This has been a tough week for America. It started with the news of one black man shot and killed by the police after selling CDs outside of a store in Baton Rouge. The next day, another black man was shot and killed at what was supposedly a routine traffic stop. Just a few days later, 5 police officers were killed trying to protect protesters from an angry black man shooting from a rooftop. Some of the officers died trying to protect a young black mom and her children.
Black Lives Matter. Until we say and admit that they do, there is no reason to say all lives matter. I fully believe that black people, especially black men, are treated differently than just about anyone else in society. I'm about to marry (18 days away) the most beautiful, peaceful, loving black man. He brings me joy and happiness. I've seen how he is treated differently than me in every store, on the street, and yes, even by the police.

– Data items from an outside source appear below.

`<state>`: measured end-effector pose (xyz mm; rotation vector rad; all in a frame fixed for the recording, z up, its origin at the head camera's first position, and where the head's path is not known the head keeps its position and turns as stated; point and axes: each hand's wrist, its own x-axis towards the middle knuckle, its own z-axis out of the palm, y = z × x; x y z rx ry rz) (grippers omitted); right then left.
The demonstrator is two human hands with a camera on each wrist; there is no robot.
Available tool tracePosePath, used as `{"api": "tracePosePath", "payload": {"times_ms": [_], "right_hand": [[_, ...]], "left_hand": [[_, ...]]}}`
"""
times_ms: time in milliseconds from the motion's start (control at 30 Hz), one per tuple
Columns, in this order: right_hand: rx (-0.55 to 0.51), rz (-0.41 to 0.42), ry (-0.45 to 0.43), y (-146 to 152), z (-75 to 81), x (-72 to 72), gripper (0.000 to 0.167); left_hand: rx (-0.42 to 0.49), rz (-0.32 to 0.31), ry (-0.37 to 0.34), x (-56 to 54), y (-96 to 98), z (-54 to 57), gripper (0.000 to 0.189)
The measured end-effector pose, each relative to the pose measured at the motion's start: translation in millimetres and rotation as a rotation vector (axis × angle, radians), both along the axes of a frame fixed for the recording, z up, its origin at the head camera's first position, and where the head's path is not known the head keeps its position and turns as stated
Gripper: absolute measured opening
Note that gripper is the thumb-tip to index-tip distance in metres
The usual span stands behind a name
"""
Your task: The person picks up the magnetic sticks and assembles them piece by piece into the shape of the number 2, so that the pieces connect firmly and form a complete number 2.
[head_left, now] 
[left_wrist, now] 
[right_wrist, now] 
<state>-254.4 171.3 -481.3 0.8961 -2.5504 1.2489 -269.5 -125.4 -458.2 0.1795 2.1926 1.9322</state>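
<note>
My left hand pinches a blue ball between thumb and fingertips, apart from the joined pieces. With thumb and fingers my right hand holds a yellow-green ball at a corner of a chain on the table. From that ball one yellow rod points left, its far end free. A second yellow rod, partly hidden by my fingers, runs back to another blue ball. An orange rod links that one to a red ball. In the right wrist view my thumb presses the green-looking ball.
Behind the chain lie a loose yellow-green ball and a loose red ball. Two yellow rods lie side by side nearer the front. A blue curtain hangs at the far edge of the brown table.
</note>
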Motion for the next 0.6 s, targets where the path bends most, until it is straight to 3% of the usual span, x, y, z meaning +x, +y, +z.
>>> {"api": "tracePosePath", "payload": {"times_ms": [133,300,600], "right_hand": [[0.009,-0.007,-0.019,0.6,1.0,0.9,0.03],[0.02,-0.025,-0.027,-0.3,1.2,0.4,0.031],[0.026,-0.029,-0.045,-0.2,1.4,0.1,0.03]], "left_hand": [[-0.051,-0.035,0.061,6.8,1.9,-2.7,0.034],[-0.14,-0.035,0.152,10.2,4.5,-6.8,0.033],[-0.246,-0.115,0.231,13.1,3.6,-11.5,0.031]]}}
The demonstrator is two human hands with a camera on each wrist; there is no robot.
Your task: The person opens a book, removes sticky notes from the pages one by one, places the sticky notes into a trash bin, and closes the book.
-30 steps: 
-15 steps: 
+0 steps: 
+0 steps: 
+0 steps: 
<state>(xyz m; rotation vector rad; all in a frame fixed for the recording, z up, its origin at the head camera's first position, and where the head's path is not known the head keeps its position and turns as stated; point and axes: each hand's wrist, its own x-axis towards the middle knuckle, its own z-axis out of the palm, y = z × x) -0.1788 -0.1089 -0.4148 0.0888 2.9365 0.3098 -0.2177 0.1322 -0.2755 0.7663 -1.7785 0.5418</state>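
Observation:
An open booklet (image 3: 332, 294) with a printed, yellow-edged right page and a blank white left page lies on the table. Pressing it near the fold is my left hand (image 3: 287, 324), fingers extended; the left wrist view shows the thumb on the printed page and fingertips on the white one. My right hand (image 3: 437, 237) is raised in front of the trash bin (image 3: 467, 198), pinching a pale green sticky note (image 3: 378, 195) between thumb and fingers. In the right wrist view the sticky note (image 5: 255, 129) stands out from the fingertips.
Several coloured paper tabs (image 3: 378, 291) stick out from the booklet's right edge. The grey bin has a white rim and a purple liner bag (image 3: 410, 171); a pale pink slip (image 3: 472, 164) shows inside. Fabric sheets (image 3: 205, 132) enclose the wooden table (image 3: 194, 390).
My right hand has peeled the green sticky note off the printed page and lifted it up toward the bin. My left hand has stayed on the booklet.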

I'm not a hater of the police. I have family members who are on the police force. I know that there are good police officers out there. I know that they are doing the best that they can to protect us and our country. There is still a problem when they are harder on black men than they are on everyone else. This study in the NYTimes today says that black men are not more likely to get shot, but are treated worse than their white counterparts.
On Sunday, David and I went to church. We needed it. Both of us have been out of sorts. I've been crying on and off all week as I think about how helpless I feel to make a difference. He was stopped by the police in the subway to have his bag searched and they surrounded him when they did it. I've only had that happen to me once and the officers only pulled me aside and looked in my bag. They didn't surround me to look in it.
Church was amazing. It always is. Our senior minister really knows how to give an engaging and intelligent sermon. There was a lot of crying this past Sunday. It's ok to cry in church. If any place can give us a list of things we can do to help, it is this church. David and I left both feeling energized to tackle racism in our own ways.
After church, I decided to go for a run. I needed some thinking time and running is my meditation. I walked over to Prospect Park which is right in our back yard.
The first thing I noticed was that there were hundreds of people barbecuing. There was an African Church service with drumming. There were Jewish families pedaling these four wheeled carts you can rent (I gave one family a push up a steep hill during my run). There was an older black man teaching his little boy how to ride a bike. There were two Muslim women kicking a soccer ball back and forth. Every where you looked, people were enjoying the park.
For a few moments here and there, I felt like I had a piece of the park to myself. Then I'd run into three teenagers trying to catch something in a pokemon ball with the new game. I kept thinking that there has to be a solution in here somewhere. We people of all different races, religions, and ethnic backgrounds are managing to enjoy the park together in peace.
Some places had people mixed together. Others had groups that seemed either all of the same race or all of the same religion. No one argued with others. There was space and sunshine, and green grass enough for everyone to enjoy.
How do we as a society learn from this? Even the police officers were smiling and enjoying the good spirits of the people in the park.
There has to be a way we can create laughter, peace, love and happiness instead of violence, hate, prejudice, and racism. I'll keep running and keep trying to figure it out. If you have ideas, please feel free to share.